Alabama’s O.J. Howard was as good as advertised, finishing in the top five at tight end in five of the combine’s seven exercises. David Njoku from Miami wasn’t as impressive, but his 4.6 40 time and solid performance in agility drills at nearly 250 pounds should make him a reasonable consolation prize for any team unable to trade up and grab Howard.
Utah’s Garett Bolles established himself as one of the most athletic linemen in Indianapolis, running the group’s second-fastest 40 (4.95) and posting upper-tier results in the vertical jump, shuttle run, and three-cone drill. His teammate, Isaac Asiata, also impressed with 35 reps at the bench press and solid speed numbers for a 325-pounder. Vanderbilt tackle Will Holden also improved his stock with a handful of strong performances.

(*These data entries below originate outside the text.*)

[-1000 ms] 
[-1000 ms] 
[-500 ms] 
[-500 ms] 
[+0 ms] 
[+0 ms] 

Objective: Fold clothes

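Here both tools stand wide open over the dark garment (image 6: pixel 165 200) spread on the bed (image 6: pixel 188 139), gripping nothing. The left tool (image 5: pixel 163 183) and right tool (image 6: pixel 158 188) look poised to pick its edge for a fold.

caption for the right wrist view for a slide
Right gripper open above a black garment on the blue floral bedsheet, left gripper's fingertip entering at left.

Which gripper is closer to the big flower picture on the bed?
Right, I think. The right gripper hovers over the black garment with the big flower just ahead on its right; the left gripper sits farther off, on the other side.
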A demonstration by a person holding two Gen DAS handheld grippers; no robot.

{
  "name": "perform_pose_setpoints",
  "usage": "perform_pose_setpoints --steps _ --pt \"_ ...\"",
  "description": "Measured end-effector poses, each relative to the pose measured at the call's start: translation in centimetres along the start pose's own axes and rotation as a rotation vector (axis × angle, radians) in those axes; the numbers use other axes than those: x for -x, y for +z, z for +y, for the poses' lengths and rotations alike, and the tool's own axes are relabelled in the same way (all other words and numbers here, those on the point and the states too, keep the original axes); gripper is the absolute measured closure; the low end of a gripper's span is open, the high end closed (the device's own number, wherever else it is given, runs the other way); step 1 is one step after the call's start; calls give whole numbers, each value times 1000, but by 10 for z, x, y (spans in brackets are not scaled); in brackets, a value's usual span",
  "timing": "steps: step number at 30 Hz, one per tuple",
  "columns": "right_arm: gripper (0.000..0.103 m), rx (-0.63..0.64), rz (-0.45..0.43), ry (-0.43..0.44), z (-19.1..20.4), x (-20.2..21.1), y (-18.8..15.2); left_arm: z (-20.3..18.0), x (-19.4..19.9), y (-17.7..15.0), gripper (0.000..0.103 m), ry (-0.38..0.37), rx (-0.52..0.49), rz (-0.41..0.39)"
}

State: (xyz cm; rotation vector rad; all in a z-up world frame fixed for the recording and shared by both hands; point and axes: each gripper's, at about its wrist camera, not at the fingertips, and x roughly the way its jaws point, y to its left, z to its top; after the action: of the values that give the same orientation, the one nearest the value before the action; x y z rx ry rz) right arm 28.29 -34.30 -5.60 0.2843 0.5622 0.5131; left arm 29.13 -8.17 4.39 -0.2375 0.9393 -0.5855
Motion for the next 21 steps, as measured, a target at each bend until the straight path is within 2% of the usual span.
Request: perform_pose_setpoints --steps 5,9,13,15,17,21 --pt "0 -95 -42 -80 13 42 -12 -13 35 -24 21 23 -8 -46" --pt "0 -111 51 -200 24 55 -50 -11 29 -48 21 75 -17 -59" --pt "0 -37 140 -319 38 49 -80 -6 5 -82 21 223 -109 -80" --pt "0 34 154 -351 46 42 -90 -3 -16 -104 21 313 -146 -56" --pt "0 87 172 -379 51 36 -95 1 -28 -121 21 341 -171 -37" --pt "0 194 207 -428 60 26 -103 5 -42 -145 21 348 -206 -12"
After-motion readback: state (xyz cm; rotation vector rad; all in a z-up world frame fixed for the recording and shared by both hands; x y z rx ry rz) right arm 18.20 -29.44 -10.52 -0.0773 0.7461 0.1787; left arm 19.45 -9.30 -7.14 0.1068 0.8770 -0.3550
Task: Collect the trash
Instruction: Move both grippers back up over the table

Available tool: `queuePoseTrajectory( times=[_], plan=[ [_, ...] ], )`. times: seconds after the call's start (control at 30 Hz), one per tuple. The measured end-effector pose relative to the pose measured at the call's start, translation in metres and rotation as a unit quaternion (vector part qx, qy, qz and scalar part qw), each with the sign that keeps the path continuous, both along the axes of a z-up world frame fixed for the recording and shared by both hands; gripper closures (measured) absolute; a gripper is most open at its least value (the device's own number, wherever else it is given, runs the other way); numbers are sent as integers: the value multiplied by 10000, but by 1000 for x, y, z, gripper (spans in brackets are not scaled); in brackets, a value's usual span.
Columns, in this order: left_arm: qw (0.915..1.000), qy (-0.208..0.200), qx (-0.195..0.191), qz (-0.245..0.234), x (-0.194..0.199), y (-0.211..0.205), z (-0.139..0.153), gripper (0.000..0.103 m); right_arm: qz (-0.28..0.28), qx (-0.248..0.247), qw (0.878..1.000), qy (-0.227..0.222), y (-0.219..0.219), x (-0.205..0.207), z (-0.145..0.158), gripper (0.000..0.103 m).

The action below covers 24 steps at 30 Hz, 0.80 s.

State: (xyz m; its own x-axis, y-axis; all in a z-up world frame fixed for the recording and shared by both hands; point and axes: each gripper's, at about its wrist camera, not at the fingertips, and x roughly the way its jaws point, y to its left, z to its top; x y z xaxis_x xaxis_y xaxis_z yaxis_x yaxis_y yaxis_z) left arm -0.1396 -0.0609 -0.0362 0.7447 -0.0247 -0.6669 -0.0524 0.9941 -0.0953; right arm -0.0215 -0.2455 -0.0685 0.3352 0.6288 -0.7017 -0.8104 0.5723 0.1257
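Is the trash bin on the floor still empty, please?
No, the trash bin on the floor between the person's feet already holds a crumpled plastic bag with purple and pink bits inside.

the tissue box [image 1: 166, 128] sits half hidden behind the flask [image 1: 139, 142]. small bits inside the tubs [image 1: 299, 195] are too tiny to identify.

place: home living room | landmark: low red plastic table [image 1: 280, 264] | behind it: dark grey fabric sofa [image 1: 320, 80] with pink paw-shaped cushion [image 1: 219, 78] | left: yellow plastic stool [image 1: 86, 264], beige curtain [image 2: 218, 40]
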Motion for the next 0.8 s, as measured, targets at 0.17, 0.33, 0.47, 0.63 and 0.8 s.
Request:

Myles Garrett put on a performance worthy of the No. 1 overall pick, showcasing the athleticism of a tailback at 272 pounds.
However, no pass rusher may have helped his stock more than Youngstown State’s Derek Rivers, who was a top performer on the bench press, in the 40, and in two other agility drills. The FCS star can parlay that huge performance into a Day 2 selection in April.
Florida’s Alex Anzalone stated his case as the draft’s quickest linebacker after posting high marks in the 40, three-cone drill, and shuttle runs. Houston defender Tyus Bowser was right there with him throughout the day, showcasing the fluidity needed to work both as a pass rusher and in coverage. The Wisconsin duo of Vince Biegel and T.J. Watt impressed as well.
Temple’s Haason Reddick, who worked out with the defensive linemen but projects as a linebacker in the NFL, boosted his stock tremendously with a solid all-around performance that could slide him into the first round.
Minnesota’s Jalen Myrick’s 4.28-second 40 would have been the talk of the town had it not been for John Ross’ performance Friday. Central Florida coverage specialist Shaquill Griffin also impressed, breaking the 4.4-second barrier in the 40 and posting high results in the bench press and jumping events.
UConn’s Obi Melifonwu had an all-time all-around performance, posting the combine’s longest broad jump of the year (11’9), running a 4.40 40-yard dash, and ripping off a 44-inch vertical leap. His freak athleticism could push him into a premier pick. North Carolina State safety Josh Jones was nearly as good, finishing in the top three of four different events (40, vertical jump, broad jump, bench press).
Finally, Jabrill Peppers, who worked out with the event’s linebackers Sunday, met expectations as one of the draft’s most athletic specimens. Peppers only participated in four events, but together the performances left him among the top half of this year’s safeties.